WORK TO COMPLETE:
All lines in the entries below that hold "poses" make up the answer.

AVAILABLE DATA:
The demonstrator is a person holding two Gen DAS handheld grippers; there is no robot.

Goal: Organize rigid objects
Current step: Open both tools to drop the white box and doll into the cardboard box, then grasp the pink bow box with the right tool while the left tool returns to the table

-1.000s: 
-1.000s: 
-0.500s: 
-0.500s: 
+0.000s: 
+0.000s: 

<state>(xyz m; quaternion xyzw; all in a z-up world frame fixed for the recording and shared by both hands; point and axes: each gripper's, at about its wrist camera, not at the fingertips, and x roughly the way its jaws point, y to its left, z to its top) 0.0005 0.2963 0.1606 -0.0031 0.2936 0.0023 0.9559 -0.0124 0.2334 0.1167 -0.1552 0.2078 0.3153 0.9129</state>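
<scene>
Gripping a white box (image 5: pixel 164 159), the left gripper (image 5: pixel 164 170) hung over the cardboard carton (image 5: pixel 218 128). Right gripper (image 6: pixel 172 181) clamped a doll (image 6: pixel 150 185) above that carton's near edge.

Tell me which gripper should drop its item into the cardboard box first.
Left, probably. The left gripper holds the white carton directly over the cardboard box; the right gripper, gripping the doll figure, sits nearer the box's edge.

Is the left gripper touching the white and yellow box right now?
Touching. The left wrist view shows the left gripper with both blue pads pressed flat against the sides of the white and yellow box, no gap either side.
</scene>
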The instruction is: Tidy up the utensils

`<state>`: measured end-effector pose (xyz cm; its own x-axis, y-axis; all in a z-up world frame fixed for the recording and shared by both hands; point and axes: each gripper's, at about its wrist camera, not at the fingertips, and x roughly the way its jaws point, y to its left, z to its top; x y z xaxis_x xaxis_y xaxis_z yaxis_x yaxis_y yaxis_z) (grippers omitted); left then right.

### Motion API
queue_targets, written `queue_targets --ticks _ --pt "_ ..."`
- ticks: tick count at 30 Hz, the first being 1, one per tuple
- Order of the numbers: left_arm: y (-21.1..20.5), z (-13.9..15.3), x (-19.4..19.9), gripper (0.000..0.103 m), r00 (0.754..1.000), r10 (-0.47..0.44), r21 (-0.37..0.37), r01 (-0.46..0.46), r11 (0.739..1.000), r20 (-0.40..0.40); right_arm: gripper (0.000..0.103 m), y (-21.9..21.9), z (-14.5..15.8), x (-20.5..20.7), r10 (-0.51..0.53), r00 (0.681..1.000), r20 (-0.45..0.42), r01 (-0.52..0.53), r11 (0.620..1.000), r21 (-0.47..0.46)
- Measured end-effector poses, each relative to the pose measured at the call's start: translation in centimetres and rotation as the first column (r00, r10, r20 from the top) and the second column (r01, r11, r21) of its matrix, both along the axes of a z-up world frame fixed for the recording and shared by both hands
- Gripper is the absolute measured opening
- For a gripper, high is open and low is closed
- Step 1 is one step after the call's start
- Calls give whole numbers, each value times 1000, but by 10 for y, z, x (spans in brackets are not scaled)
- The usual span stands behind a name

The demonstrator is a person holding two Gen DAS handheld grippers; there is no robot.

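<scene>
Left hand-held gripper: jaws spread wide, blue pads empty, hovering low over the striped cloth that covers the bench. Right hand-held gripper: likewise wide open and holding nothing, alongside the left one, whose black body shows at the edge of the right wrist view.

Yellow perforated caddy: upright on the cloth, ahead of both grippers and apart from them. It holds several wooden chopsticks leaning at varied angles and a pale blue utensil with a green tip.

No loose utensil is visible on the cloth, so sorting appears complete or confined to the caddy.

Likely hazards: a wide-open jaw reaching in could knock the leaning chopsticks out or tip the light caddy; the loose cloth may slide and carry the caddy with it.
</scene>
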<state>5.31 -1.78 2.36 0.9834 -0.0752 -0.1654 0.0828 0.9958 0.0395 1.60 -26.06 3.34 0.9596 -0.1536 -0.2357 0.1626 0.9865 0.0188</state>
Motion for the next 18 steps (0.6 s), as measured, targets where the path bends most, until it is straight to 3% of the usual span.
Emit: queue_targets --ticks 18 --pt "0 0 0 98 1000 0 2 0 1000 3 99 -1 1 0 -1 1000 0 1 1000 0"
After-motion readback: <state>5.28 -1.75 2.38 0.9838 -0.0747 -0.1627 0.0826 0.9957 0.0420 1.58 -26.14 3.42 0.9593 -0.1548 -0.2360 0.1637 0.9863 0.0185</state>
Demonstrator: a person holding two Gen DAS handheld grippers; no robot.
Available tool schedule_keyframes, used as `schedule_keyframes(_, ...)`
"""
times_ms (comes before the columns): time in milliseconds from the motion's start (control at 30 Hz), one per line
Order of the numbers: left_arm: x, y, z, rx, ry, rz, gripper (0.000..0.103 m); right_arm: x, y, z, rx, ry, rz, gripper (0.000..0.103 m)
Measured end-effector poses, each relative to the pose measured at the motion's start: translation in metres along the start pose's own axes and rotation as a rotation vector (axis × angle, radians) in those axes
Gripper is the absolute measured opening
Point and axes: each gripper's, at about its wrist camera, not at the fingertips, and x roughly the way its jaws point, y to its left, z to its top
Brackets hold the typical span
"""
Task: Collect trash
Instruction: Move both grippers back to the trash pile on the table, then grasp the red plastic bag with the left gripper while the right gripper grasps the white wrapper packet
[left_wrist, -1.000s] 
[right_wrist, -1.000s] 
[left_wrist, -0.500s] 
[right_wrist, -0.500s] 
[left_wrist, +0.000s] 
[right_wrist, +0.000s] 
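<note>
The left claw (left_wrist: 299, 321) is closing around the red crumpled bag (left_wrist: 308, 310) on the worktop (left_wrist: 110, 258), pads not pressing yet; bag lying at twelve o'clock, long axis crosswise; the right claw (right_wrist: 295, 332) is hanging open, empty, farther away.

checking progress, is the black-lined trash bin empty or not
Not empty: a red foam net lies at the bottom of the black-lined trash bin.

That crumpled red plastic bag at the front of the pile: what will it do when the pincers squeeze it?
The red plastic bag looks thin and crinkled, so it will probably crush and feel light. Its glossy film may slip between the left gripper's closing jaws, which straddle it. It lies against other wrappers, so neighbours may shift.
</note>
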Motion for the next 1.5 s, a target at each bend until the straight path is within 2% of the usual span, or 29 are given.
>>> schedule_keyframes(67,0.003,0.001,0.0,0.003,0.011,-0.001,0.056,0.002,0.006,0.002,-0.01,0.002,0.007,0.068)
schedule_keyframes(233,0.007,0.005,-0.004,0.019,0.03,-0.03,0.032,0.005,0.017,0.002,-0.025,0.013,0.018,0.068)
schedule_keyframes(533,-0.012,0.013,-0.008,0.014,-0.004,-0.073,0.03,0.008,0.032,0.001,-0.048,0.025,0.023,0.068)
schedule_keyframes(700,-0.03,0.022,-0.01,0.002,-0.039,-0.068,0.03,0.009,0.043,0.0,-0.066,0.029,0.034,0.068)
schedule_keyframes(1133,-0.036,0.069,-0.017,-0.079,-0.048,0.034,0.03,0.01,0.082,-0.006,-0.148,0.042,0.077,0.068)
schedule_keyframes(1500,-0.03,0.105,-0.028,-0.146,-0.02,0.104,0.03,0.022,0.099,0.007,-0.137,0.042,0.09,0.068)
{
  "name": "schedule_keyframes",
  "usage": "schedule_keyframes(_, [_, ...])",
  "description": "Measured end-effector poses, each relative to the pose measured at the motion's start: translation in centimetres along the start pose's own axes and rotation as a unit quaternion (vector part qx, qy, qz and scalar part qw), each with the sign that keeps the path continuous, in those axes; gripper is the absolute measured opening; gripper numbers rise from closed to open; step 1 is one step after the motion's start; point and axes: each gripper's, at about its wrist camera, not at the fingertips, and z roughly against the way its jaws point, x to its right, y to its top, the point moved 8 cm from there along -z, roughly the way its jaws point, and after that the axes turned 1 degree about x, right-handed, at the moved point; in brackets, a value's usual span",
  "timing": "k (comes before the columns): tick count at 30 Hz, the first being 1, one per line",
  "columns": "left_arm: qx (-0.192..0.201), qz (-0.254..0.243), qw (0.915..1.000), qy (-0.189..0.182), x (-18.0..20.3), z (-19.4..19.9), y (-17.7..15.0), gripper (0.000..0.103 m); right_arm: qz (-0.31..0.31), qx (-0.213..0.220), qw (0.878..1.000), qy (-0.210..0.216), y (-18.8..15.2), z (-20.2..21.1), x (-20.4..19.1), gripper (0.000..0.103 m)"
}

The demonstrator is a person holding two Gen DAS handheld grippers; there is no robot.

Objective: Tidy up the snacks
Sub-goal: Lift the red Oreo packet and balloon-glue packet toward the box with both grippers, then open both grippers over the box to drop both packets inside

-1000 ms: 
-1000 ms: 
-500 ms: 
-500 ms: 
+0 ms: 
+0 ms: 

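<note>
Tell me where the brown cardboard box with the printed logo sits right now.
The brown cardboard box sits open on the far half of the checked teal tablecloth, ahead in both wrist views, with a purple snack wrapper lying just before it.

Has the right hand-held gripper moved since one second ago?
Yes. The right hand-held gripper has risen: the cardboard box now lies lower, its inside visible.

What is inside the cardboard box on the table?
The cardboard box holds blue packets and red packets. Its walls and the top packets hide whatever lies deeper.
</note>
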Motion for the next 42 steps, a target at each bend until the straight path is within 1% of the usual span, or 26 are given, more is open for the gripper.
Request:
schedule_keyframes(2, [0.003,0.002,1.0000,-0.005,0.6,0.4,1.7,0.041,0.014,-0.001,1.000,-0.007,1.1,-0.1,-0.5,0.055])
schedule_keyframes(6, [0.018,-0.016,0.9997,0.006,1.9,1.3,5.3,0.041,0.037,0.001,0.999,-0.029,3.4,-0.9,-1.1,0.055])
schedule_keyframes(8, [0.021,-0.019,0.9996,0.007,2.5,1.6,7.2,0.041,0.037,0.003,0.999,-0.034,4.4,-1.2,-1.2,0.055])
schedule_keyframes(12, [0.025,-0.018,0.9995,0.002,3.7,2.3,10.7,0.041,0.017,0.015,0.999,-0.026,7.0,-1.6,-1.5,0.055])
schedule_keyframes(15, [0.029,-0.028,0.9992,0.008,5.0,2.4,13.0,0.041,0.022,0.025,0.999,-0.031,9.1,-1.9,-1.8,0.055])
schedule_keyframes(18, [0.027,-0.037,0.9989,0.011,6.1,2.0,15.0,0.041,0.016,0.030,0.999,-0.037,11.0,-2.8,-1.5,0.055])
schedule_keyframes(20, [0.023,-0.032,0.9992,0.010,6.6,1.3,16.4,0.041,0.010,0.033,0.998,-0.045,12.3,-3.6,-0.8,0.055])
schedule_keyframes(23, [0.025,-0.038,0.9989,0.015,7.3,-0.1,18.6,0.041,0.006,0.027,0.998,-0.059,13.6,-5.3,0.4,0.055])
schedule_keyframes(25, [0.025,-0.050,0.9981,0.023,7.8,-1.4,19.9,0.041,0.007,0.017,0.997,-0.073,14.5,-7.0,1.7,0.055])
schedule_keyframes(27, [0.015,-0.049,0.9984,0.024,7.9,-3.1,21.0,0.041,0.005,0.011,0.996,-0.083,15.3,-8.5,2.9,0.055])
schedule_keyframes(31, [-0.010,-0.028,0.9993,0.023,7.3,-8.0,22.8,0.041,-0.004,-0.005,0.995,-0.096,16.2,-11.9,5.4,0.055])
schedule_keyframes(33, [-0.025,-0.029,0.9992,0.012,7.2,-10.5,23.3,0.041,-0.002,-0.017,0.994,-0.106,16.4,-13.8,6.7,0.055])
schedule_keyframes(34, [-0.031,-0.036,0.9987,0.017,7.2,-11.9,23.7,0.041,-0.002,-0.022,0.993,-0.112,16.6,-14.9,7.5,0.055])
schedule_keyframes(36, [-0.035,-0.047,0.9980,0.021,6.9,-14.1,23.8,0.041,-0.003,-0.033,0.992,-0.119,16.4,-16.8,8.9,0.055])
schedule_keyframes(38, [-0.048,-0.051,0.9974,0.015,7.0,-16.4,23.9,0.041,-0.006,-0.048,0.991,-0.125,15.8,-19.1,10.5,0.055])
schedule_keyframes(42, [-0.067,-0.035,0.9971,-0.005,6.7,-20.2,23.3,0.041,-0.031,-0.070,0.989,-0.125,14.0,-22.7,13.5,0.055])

RESPONSE:
- Measured end-effector poses, each relative to the pose measured at the call's start: translation in centimetres and rotation as the first column (r00, r10, r20 from the top) and the second column (r01, r11, r21) of its matrix, both along the axes of a z-up world frame fixed for the recording and shared by both hands
Measured end-effector poses, each relative to the pose measured at the motion's start: translation in metres along the start pose's own axes and rotation as a rotation vector (axis × angle, radians) in those axes
  "description": "Measured end-effector poses, each relative to the pose measured at the motion's start: translation in centimetres along the start pose's own axes and rotation as a unit quaternion (vector part qx, qy, qz and scalar part qw), each with the sign that keeps the path continuous, in those axes; gripper is the absolute measured opening; gripper numbers rise from closed to open; step 1 is one step after the motion's start; point and axes: each gripper's, at about its wrist camera, not at the fingertips, and z roughly against the way its jaws point, x to its right, y to its top, the point moved 8 cm from there along -z, roughly the way its jaws point, and after that the axes turned 1 degree about x, right-handed, at the moved point; in brackets, a value's usual span",

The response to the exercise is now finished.